Em menos de 200 páginas os autores tratam das definições de transgênero, as dores de enfrentarem a disforia de gênero (sofrimento que vem de uma incompatibilidade de identidade de gênero e o gênero atribuído no nascimento) e as etapas detalhadas das transições médicas e legais – conceitos que permanecem estranhos para a maioria da população cisgênero.
Os conselhos e dicas que ela fornecem estendem-se desde a possíveis maneiras de se assumirem a amigos e familiares, a importância de ter um sistema de apoio e as realidades da vida pós transição – algo muitas vezes esquecido por muitos na comunidade trans que podem acabar esperando que a transição traga magia e mudanças instantâneas em suas vidas.

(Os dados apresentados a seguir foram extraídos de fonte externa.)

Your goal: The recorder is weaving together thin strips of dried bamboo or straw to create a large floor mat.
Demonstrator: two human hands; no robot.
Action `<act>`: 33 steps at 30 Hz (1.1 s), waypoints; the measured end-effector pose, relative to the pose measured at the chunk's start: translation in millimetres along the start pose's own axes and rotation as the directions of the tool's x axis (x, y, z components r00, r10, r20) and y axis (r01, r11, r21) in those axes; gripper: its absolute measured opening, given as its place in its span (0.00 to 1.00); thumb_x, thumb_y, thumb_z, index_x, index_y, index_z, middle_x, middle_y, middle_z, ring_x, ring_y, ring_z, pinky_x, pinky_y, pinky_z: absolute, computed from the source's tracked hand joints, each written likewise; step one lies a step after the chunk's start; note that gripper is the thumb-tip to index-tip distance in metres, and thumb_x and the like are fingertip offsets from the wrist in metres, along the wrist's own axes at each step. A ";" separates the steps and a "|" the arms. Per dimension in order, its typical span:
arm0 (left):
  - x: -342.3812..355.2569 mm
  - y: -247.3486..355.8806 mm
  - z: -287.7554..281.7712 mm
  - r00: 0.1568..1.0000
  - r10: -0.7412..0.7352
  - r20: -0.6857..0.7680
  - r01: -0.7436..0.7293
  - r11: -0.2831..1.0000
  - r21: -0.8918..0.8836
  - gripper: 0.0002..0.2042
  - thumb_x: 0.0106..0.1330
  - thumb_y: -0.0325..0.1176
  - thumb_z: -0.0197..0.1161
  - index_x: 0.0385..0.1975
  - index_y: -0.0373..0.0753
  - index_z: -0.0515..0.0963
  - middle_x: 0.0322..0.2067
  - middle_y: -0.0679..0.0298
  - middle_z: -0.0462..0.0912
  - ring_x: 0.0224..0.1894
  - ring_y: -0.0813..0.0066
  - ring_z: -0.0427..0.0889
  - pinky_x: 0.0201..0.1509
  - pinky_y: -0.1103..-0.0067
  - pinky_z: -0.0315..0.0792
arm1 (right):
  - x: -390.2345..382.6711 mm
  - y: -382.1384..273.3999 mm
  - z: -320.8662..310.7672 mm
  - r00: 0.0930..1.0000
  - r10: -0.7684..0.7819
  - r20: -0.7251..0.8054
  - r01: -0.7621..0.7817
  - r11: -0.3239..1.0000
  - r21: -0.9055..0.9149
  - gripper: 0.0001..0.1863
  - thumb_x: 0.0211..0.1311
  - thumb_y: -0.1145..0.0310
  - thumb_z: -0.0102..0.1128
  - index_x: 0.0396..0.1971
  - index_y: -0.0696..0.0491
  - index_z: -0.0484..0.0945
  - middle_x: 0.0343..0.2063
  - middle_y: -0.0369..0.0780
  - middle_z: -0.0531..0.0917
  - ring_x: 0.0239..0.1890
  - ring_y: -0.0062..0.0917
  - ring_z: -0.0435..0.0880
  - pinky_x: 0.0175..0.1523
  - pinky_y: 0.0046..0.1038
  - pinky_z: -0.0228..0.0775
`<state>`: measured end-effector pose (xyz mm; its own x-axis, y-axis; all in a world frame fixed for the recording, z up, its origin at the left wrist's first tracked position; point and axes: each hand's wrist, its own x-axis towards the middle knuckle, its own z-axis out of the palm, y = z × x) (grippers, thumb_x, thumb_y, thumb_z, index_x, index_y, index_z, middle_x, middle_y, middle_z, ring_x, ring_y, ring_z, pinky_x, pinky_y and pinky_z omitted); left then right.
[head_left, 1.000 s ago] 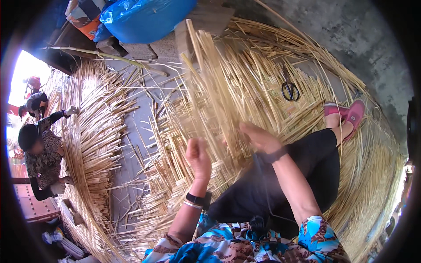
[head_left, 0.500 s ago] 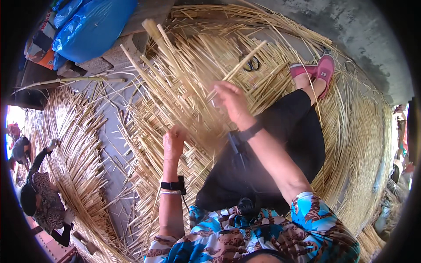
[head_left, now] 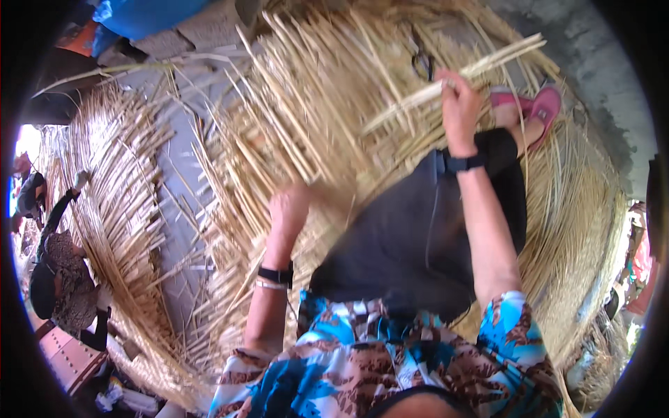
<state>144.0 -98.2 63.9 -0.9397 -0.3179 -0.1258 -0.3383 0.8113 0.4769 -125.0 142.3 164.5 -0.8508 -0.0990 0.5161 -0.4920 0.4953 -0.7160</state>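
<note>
A woven reed mat (head_left: 244,188) of pale flat strips spreads before me, with many loose ends sticking out. My right hand (head_left: 461,115) is closed on a few long reed strips (head_left: 498,59), which slant over the mat from its middle toward the far right. My left hand (head_left: 288,207) is curled low over the mat's near part, somewhat blurred; what its fingers hold, if anything, does not show. Black loops like scissors handles (head_left: 421,65) lie just beyond my right hand.
Blue plastic bags (head_left: 143,15) and blocks (head_left: 212,28) stand at the far left. A co-worker (head_left: 66,282) reaches over another reed mat (head_left: 115,188) on the left. My pink shoes (head_left: 546,106) rest at the right, near a grey wall (head_left: 613,83).
My right hand has swung right and away from me, with the strips in it. My left hand has shifted slightly right. The view has tilted, so the bags sit higher.
</note>
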 end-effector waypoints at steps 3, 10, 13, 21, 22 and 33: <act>6.1 1.0 3.0 0.997 0.003 0.071 -0.002 1.000 -0.015 0.09 0.56 0.37 0.65 0.28 0.38 0.78 0.26 0.53 0.80 0.33 0.54 0.81 0.38 0.64 0.74 | 5.1 2.6 -2.0 0.967 0.236 0.101 -0.229 0.971 -0.075 0.12 0.58 0.80 0.52 0.35 0.54 0.84 0.29 0.39 0.86 0.24 0.22 0.82 0.31 0.25 0.71; 4.8 -4.2 -15.5 0.996 -0.061 0.069 0.081 0.940 -0.331 0.12 0.61 0.39 0.64 0.29 0.34 0.76 0.19 0.55 0.78 0.22 0.64 0.78 0.30 0.70 0.70 | 4.4 39.7 -16.7 0.959 0.193 0.209 -0.156 0.971 -0.180 0.09 0.57 0.77 0.55 0.33 0.52 0.84 0.27 0.39 0.86 0.25 0.26 0.83 0.33 0.27 0.72; 6.0 -1.5 -22.2 0.991 -0.094 0.094 0.122 0.924 -0.362 0.10 0.59 0.36 0.63 0.28 0.35 0.76 0.20 0.53 0.79 0.24 0.59 0.80 0.31 0.68 0.72 | -2.3 60.4 -9.1 0.958 0.184 0.220 -0.166 0.981 -0.100 0.08 0.58 0.76 0.56 0.33 0.52 0.84 0.27 0.38 0.86 0.28 0.25 0.83 0.36 0.27 0.73; 26.0 9.3 -16.8 0.993 -0.054 0.103 0.046 0.996 0.083 0.09 0.55 0.37 0.61 0.24 0.38 0.75 0.22 0.52 0.79 0.27 0.52 0.79 0.33 0.62 0.69 | 0.1 92.7 3.5 0.676 0.610 0.413 -0.736 0.582 0.345 0.12 0.53 0.79 0.52 0.33 0.55 0.84 0.28 0.34 0.85 0.18 0.14 0.75 0.25 0.16 0.70; 27.9 10.8 -19.5 0.990 -0.068 0.124 0.057 0.994 0.095 0.09 0.55 0.37 0.63 0.24 0.38 0.75 0.22 0.53 0.79 0.28 0.52 0.78 0.34 0.62 0.68 | 2.0 94.7 2.6 0.604 0.677 0.421 -0.797 0.494 0.348 0.12 0.55 0.79 0.52 0.35 0.55 0.83 0.29 0.35 0.85 0.19 0.15 0.75 0.25 0.17 0.70; 32.9 13.2 -37.3 0.952 -0.184 0.243 0.181 0.983 0.035 0.13 0.53 0.38 0.67 0.23 0.35 0.74 0.20 0.54 0.79 0.27 0.51 0.79 0.33 0.63 0.69 | -3.1 122.1 18.8 0.495 0.621 0.607 -0.855 0.225 0.467 0.15 0.64 0.74 0.46 0.46 0.52 0.79 0.36 0.40 0.85 0.29 0.22 0.80 0.32 0.23 0.70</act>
<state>110.5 -116.3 98.5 -0.8448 -0.3325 -0.4193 -0.5042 0.7569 0.4157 -185.9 186.9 66.6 -0.8392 -0.2652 -0.4748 0.5304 -0.2066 -0.8222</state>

Mallang dedica um capítulo a uma experiência única na Coreia: o serviço militar. Ele decidiu servir por quatro anos sob o seu gênero atribuído ao nascimento, como soldado feminino para resolver quaisquer possíveis problemas após a sua transição em relação ao serviço militar, que é obrigatório a todos os homens coreanos que estejam aptos, assim como para juntar dinheiro para sua transição.
“Mas se eu pudesse voltar, eu não teria tomado essa decisão. Mulheres são a minoria no exército. Estão constantemente sob o radar, quer gostem ou não. E eu simplesmente não conseguia aceitar que eu estava sendo tratado daquela maneira por que era visto como uma mulher cis” disse ao The Korea Times.
“Em uma organização fechada e missógena como o espaço militar, é difícil sobreviver não apenas para mulheres cis, mas também para homens e mulheres trans.”
Algumas pessoas argumentam que a existência de pessoas trans e os esforços dessas em se “encaixarem” (se misturando como pessoas cis-gênero) é um fenômeno negativo que fortalece anda mais os papéis e os preconceitos de gênero já existentes. No entanto, os dois destacam que a passagem – esse processo de tentar se encaixar – continua a ser uma questão de sobrevivência, visto que dessa forma enfrentam menos assédio e riscos de violências, bem como podem obter melhores oportunidades sociais ao fazerem isso.
“As pessoas parecem enxergar isso de trás para frente, pensam que a comunidade trans se conforma com os estereótipos de gênero simplesmente por que querem. Mas em muitos casos, se não nos apegarmos a essa imagem, outros não reconhecem nossa identidade e somos expostos a grandes riscos e perigos nos nossos dia a dia.” disse Cheyenne.
Ela acrescenta em seu livro, “Quem iria ‘decidir’ viver como uma pessoa transgênero, com o medo de romper laços familiares, ser expulso da escola e de empregos, gastando uma quantia significativa de dinheiro para transacionar e perder todos seus amigos apenas porque gosta de brincar com bonecas?”
Além disso, na Coreia, ainda é comum que mulheres trans tenham que parecer “femininas” e homens trans parecerem “masculinos” a fim de receberem a transição médica e legal. Mallang mostra um vislumbre das realidades quando transicionando quando dá dicas de como conversar com os médicos.
Ao longo do processo de avaliação psicológica e física “Faça com que sua aparência, gestos, tom de voz e histórico sejam compatíveis ao máximo com o papel de gênero que você almeja. Infelizmente, ainda existem muitos médicos que não reconhecem pessoas transgênero em casos contrários.” disse em seu livro.

Embora mais e mais membros da comunidade transgênero estejam se assumindo – como a primeira advogada trans Park Han-Hee e Lim Pu-Reun, primeiro político a concorrer por uma posição no Partido da Justiça – também houveram várias mortes, as mais notáveis sendo da roteirista Lee Eun-Yong, da ativista política Kim Gi-Hong e da sargento Byun Hee-Soo.
Cheyenne e Mallang falam como é importante lembrar e honrar àqueles que se foram, e aproveitar a oportunidade para espalhar mensagens de esperança e apoio.
“Mas, ao mesmo é muito importante que enquanto esforçando-se para trazer mudanças, se você se sentir sobrecarregado ou depressivo, você precisa procurar pela sua felicidade e segurança imediatamente.”
“Mudanças sociais não acontecem da noite para o dia. Lembre-se: você tem que viver primeiro.”